▶ SUPPLIED MATERIAL:
══════════
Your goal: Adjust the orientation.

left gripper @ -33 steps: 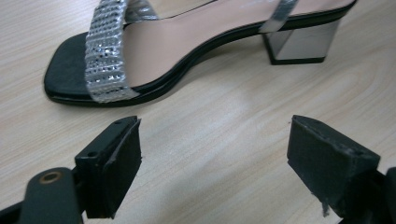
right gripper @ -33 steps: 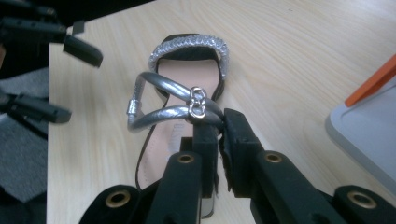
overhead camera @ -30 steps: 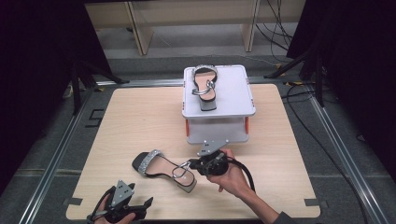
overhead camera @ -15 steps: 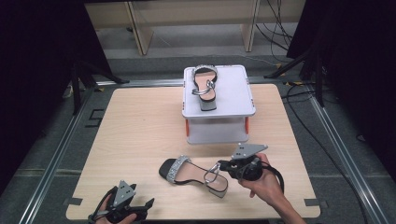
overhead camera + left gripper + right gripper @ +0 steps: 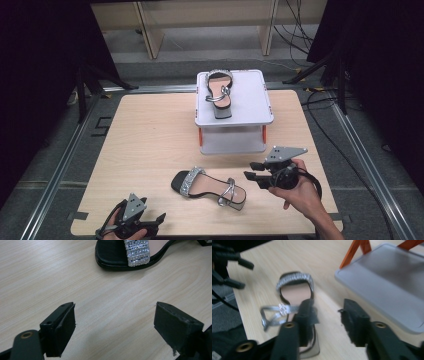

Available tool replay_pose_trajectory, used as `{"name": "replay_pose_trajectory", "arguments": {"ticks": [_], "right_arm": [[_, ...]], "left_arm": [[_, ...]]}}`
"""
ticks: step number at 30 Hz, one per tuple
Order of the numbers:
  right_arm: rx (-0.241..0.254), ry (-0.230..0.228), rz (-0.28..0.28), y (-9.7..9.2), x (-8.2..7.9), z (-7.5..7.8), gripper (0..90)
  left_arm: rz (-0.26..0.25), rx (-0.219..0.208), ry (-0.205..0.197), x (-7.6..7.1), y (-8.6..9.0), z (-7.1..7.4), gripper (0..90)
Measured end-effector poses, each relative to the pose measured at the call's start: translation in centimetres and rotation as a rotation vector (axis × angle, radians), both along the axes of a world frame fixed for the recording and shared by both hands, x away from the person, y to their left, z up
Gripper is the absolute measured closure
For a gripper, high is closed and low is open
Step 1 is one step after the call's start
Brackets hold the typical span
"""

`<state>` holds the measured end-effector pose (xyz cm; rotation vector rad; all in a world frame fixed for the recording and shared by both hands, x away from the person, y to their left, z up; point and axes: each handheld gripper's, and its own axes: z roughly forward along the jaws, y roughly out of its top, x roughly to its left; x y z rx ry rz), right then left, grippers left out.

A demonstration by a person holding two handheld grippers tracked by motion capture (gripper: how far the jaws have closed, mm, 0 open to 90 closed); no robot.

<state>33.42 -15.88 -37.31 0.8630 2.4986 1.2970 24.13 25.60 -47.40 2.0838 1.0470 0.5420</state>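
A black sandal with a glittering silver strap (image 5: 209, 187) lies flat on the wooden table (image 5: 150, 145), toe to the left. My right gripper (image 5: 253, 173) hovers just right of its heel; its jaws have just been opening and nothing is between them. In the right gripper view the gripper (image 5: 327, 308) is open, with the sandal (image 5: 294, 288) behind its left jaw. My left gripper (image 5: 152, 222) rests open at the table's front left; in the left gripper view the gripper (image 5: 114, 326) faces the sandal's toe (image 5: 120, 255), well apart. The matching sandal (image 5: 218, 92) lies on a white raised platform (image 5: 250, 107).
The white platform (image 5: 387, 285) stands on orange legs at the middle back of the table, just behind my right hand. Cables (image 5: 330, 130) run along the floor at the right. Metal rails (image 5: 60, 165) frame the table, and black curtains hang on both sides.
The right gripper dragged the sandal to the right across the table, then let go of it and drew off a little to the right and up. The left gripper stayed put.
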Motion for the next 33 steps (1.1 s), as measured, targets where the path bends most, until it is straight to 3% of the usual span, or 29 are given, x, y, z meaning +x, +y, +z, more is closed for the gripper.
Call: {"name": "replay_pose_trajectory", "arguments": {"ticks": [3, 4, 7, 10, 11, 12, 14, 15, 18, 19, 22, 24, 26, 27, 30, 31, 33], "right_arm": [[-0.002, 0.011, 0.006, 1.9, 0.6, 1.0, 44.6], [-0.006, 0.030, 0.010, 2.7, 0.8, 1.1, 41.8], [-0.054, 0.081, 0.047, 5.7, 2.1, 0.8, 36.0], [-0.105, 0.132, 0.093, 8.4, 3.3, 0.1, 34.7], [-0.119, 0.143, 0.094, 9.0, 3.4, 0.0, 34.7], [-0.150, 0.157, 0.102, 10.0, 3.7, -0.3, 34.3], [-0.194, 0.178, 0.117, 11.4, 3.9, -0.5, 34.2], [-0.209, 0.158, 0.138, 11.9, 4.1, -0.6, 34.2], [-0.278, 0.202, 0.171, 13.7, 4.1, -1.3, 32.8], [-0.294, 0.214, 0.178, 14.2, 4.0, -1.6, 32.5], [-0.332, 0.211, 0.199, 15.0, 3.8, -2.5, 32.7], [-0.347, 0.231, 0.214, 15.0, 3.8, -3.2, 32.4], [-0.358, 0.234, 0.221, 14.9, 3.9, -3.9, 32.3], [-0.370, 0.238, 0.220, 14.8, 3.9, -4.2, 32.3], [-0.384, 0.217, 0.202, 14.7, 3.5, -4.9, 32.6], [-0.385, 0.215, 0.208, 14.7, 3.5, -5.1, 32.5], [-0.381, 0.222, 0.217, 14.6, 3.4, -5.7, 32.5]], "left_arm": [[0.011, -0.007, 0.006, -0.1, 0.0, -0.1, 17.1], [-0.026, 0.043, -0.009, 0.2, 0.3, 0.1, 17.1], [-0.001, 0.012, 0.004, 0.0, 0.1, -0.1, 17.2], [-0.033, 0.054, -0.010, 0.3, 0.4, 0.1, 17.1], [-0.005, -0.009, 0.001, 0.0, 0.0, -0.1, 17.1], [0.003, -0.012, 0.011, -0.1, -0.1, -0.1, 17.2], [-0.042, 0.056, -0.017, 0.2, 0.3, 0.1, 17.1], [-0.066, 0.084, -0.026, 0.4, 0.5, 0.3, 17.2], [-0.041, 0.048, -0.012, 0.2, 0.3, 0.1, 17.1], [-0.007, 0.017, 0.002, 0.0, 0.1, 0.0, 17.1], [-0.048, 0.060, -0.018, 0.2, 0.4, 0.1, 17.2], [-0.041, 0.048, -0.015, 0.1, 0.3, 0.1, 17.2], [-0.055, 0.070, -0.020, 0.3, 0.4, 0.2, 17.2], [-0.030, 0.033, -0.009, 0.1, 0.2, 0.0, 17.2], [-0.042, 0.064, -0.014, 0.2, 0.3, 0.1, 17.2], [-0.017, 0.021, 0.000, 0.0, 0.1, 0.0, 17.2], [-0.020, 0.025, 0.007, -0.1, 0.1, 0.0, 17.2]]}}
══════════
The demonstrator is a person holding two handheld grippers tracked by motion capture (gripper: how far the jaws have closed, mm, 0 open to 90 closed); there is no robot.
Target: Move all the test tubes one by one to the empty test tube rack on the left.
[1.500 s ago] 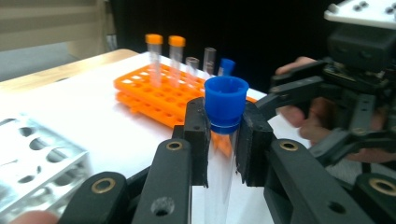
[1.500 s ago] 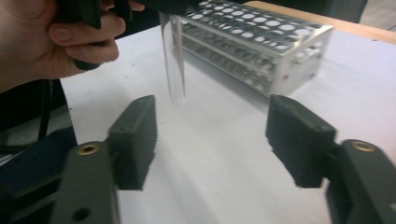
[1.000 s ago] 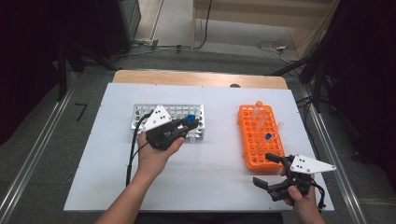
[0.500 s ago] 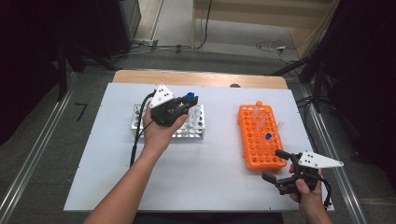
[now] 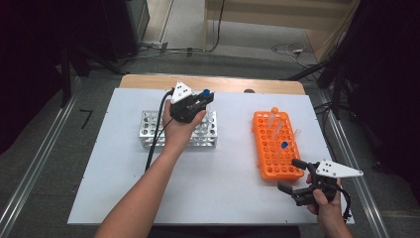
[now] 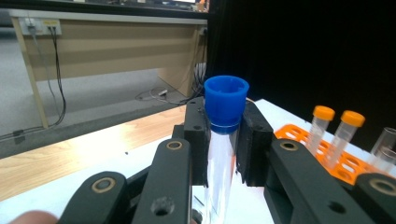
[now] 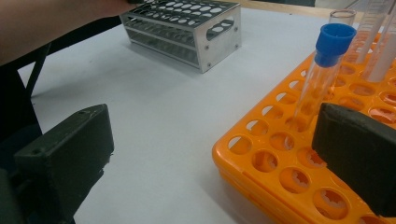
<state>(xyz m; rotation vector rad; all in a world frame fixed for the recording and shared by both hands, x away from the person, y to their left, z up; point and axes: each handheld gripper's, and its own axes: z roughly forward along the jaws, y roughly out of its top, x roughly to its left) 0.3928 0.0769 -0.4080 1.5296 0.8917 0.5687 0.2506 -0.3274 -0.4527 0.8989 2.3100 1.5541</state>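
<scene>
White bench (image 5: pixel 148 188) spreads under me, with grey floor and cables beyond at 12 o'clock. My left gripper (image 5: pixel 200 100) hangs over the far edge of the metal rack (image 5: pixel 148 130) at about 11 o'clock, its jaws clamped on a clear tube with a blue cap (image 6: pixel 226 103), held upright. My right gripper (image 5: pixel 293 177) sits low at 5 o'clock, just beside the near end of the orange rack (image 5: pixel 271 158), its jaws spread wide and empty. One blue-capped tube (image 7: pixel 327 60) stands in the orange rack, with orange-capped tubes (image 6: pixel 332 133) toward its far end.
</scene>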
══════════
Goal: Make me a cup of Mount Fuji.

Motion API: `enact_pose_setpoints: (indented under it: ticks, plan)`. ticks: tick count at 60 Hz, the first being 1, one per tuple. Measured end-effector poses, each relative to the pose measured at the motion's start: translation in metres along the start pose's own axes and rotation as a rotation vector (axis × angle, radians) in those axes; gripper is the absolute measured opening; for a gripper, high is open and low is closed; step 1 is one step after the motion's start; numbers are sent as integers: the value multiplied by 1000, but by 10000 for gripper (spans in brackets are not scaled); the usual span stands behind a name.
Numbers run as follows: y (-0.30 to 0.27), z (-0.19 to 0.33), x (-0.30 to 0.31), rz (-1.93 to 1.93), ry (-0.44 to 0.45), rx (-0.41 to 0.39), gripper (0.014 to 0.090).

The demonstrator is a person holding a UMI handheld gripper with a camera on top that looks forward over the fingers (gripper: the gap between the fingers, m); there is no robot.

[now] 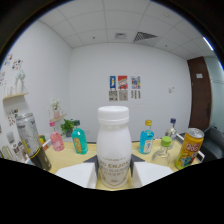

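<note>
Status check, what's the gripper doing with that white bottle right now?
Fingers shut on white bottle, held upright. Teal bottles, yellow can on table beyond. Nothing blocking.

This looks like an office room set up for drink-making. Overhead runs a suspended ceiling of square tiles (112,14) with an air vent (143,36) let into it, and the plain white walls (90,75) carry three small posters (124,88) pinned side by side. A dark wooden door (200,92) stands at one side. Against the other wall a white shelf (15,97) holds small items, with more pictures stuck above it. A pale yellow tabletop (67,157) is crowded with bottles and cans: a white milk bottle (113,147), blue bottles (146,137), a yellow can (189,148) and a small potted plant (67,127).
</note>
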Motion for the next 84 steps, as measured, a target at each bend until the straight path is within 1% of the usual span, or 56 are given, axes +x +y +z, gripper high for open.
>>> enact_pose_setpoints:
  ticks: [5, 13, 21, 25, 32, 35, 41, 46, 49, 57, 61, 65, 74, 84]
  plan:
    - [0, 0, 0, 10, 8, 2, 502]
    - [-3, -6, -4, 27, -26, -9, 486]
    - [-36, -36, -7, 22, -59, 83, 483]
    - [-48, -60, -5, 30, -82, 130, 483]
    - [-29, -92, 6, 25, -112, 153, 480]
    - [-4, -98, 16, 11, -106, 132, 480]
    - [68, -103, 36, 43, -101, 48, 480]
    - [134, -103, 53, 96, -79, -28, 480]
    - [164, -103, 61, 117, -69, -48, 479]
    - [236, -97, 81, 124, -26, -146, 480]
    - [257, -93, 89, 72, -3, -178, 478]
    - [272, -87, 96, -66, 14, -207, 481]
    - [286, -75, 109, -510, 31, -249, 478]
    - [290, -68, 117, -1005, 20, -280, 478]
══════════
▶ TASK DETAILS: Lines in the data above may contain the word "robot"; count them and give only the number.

▶ SOLVED EXERCISE: 3